И сам же разбил из каприза пустого.

— Кубок — это, конечно, человек, — сообразил Мате. — Выходит, Хайям иносказательно критикует бога за то, что он создал человека смертным?

— Знаете, из вас вышел бы неплохой филолог, — сказал Фило, очень довольный рассуждениями друга. — Но не думайте, что Хайям критикует бога только иносказательно. Он делает это и прямо:

Отчего всемогущий творец наших тел

Даровать нам бессмертие не захотел?

Если мы совершенны — зачем умираем?

Если несовершенны — то кто бракодел?

Мате так и покатился со смеху.

— Клянусь решетом Эратосфена, это остроумно!

— Не только остроумно, но и смело. Критикуя бога, Хайям тем самым ставит под сомнение его существование. В иных стихах он открыто признается, что не верит в загробную жизнь и потому небесным радостям предпочитает земные:

Сад цветущий, подруга и чаша с вином —

Вот мой рай. Не хочу очутиться в ином.

Да никто и не видел небесного рая,

Так что будем пока утешаться в земном!

— Судя по этим строчкам, Хайяма не назовешь трезвенником, — сказал Мате.
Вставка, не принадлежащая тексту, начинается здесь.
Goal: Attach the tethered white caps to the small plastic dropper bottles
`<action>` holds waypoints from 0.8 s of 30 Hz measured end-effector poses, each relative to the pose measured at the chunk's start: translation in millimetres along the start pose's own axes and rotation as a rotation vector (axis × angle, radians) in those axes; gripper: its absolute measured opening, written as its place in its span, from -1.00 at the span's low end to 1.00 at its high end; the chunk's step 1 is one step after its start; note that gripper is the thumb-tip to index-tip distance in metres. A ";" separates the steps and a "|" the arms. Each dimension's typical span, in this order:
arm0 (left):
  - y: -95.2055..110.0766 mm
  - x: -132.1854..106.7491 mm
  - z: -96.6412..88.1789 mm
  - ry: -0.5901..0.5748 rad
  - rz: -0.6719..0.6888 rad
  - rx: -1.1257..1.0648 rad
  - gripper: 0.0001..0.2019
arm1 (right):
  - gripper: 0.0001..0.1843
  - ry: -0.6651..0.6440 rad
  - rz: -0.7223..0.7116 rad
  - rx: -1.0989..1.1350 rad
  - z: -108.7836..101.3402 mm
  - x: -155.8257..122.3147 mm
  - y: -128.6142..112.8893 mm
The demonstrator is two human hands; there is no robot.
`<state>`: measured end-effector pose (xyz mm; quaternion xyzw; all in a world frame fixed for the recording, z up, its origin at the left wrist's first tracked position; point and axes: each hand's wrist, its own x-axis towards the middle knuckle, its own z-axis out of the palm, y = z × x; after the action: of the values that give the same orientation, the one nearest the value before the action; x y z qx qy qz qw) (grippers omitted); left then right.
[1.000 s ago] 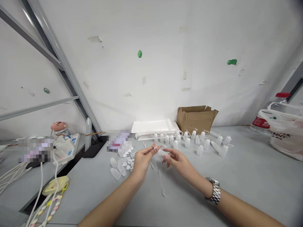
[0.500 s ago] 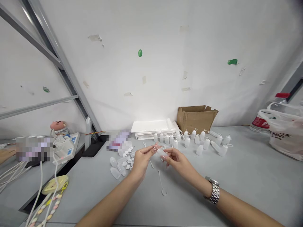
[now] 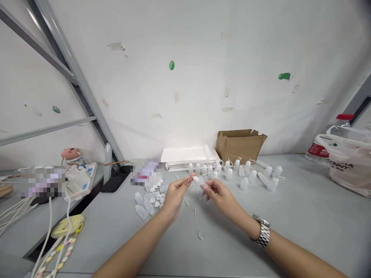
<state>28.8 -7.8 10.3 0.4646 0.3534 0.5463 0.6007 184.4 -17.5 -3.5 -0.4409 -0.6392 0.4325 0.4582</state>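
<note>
A small translucent squeeze bottle [image 3: 201, 184] with a white cap is held tilted between my two hands above the grey table. My left hand [image 3: 175, 195] is closed, its thumb and fingertips pinched at the cap end. Closed around the body is my right hand [image 3: 219, 193]. A thin white strap [image 3: 198, 193] hangs below the bottle. Left of my hands lie several loose uncapped bottles [image 3: 141, 212] and small white caps [image 3: 158, 197]. A loose strap with a ring [image 3: 201, 234] rests on the table in front.
Several capped bottles with straps [image 3: 228, 175] stand at the back right. Behind them are a cardboard box [image 3: 240, 148] and a stack of white packets [image 3: 188, 154]. A plastic bag [image 3: 352, 166] sits far right, a power strip [image 3: 84, 183] and cables left.
The bottle's white cap end now shows between my hands. My right hand has shifted slightly to the right along the body, and the hanging strap is more visible.
</note>
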 end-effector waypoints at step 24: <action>1.4 -4.7 -0.8 -0.123 -0.429 -0.102 -0.73 | -0.86 0.486 -0.632 -1.087 -23.8 7.8 7.5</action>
<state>26.8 -12.4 10.9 0.3802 0.3788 0.3939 0.7462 207.2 -4.7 -4.1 -0.4855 -0.7429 -0.2169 0.4066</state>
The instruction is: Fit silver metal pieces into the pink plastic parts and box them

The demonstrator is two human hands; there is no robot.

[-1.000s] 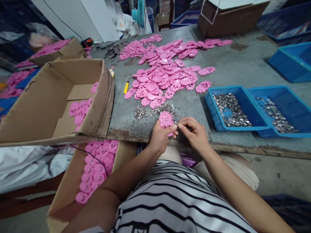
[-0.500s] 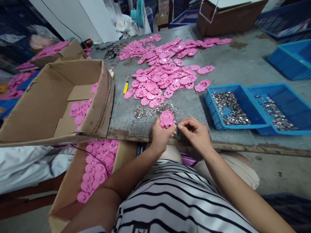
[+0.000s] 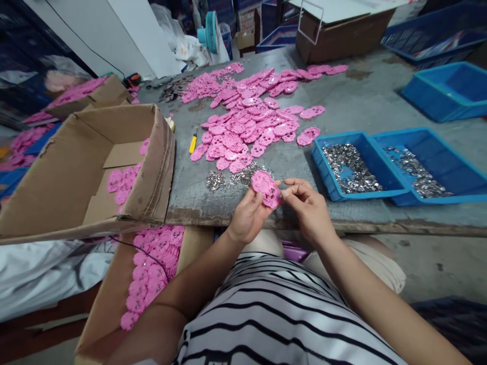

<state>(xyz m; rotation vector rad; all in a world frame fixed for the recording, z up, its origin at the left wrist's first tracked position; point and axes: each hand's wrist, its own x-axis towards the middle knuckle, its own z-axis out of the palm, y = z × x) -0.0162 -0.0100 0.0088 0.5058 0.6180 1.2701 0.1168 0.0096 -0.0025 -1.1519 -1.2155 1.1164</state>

— Но значит ли это, что его можно назвать пьяницей? Вино, благородная кровь винограда, — традиционная, вечная тема поэзии. Его прославляли еще древние греки. Продолжает ту же традицию и Хайям. Кроме того, сильно подозреваю, что Хайям потому так преувеличенно восхваляет вино, что хочет насолить исламу, где спиртное под запретом.

Фило разошелся и говорил с увлечением. Казалось, примерам его не будет конца, но Мате прервал друга вопросом:

— Как вы себя чувствуете?

Толстяк так растерялся, что не сразу ответил: что за странная манера перескакивать с предмета на предмет! И какая связь между его самочувствием и поэзией Хайяма?

— Самая прямая, — заявил Мате. — Мне надоело говорить О ХАЙЯМЕ. Я хочу говорить С ХАЙЯМОМ. Хотя бы с одним из двух. И так как вы уже отдохнули, поиски продолжаются.

С этими словами он вышел из мастерской и затянул отчаяннее прежнего:

— Хайям! Хайя-а-ам!

Фило вздохнул и понуро поплелся следом.